Provided material: Begin
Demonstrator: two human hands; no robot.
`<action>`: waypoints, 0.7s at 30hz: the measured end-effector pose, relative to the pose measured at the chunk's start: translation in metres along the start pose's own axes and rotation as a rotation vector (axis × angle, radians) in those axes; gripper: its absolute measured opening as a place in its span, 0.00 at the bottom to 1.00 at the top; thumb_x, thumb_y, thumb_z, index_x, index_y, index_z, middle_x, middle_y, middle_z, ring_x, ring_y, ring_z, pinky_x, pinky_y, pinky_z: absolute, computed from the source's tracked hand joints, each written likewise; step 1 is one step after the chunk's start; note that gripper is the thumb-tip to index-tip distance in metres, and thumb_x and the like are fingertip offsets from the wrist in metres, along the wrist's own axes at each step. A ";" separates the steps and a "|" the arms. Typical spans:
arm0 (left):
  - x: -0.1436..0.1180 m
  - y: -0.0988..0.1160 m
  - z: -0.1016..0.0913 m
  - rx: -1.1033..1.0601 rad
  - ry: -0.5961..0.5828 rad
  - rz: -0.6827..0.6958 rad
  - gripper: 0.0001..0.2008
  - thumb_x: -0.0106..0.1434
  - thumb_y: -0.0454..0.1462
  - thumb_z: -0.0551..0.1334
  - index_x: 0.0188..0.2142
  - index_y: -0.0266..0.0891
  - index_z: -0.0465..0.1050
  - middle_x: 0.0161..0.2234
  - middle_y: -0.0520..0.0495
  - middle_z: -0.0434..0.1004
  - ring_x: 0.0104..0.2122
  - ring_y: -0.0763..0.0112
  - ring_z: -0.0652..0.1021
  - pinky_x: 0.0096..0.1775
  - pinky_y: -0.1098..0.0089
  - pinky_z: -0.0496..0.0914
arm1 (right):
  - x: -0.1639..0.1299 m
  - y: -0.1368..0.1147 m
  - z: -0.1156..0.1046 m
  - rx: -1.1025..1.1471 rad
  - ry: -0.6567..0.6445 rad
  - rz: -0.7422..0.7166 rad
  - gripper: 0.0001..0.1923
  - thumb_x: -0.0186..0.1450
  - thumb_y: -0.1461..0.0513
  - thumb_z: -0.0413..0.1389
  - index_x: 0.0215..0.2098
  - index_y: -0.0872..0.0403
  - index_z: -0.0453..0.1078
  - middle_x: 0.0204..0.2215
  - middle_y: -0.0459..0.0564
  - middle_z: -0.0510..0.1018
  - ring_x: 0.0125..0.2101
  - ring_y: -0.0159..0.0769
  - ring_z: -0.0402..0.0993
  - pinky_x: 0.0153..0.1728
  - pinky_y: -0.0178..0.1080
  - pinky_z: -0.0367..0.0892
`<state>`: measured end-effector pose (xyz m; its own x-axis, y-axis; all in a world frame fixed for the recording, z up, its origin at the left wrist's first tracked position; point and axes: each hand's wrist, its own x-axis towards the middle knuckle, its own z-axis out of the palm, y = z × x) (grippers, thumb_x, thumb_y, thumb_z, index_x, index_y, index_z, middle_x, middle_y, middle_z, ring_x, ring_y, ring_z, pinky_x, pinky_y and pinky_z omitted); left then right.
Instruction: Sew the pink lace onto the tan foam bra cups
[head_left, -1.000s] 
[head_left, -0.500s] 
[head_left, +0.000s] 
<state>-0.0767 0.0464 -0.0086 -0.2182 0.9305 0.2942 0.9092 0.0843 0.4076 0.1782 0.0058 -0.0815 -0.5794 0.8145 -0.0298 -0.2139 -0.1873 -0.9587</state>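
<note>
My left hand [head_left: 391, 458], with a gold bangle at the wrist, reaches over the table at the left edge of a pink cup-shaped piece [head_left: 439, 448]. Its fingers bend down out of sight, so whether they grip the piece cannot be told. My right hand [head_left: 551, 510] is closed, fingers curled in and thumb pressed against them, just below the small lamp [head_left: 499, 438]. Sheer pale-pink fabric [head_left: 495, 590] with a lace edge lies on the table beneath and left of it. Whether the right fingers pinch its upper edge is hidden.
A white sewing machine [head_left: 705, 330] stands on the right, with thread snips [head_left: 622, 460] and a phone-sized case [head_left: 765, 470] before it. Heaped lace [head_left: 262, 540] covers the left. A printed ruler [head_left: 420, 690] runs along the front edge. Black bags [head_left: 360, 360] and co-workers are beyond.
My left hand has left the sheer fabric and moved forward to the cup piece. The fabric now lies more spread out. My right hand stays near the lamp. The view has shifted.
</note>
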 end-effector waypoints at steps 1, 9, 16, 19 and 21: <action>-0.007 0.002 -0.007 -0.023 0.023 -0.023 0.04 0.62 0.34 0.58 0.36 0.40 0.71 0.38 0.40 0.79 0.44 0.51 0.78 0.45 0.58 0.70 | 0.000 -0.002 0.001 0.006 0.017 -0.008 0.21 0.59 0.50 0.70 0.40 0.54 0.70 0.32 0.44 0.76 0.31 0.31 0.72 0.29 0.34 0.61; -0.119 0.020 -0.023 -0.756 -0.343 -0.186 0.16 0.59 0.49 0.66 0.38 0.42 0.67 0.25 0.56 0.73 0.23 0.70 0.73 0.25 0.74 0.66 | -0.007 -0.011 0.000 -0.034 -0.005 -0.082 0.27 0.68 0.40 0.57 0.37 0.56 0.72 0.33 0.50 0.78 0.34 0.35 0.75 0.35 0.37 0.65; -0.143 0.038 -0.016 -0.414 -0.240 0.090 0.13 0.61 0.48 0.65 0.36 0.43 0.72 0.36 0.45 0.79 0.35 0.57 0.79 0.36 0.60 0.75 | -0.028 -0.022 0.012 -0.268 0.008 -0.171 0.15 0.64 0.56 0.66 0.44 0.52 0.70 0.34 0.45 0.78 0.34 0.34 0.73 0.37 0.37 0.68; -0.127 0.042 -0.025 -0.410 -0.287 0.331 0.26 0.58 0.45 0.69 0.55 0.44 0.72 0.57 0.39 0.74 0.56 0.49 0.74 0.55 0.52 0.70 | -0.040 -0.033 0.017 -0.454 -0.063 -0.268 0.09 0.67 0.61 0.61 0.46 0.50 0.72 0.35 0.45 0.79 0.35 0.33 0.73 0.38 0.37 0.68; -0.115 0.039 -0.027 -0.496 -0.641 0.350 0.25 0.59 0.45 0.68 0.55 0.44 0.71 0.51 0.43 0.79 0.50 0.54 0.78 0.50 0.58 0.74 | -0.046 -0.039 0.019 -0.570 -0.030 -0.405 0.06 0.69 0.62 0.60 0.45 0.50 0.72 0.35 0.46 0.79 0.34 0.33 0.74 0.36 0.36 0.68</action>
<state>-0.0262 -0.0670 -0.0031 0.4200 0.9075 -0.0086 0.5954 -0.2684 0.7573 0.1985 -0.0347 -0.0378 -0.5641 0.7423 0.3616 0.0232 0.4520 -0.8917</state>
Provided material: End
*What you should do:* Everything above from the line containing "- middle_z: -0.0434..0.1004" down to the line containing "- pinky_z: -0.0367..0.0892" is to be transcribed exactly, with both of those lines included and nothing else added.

*Completed task:*
  - middle_z: -0.0434..0.1004
  - ring_x: 0.0104..0.2122
  - ring_y: -0.0763..0.0112
  - ring_z: -0.0652..0.1021
  - pinky_x: 0.0096..0.1775
  - pinky_y: -0.1098..0.0089
  - pinky_z: -0.0496..0.0914
arm1 (right):
  - x: -0.1639..0.1299 m
  - y: -0.1368..0.1147 m
  - z: -0.1156..0.1046 m
  - rx: -1.1025..1.1471 rad
  - ry: -0.6567..0.6445 rad
  - rz: -0.7422..0.7166 rad
  - gripper: 0.0001..0.1923
  - thumb_x: -0.0186..0.1450
  - thumb_y: -0.1461..0.0513
  - thumb_z: -0.0413..0.1389
  - index_x: 0.0215..0.2098
  - index_y: -0.0872..0.0403
  - index_z: -0.0453..0.1078
  - middle_x: 0.0204..0.2215
  - middle_y: -0.0459..0.0564
  - middle_z: -0.0510..0.1018
  - ring_x: 0.0125..0.2101
  - ring_y: -0.0159..0.0769
  - ring_z: -0.0402..0.0993
  - pinky_x: 0.0153..0.1728
  - pinky_y: -0.0178..0.1080
  - pinky_z: -0.0367..0.0892

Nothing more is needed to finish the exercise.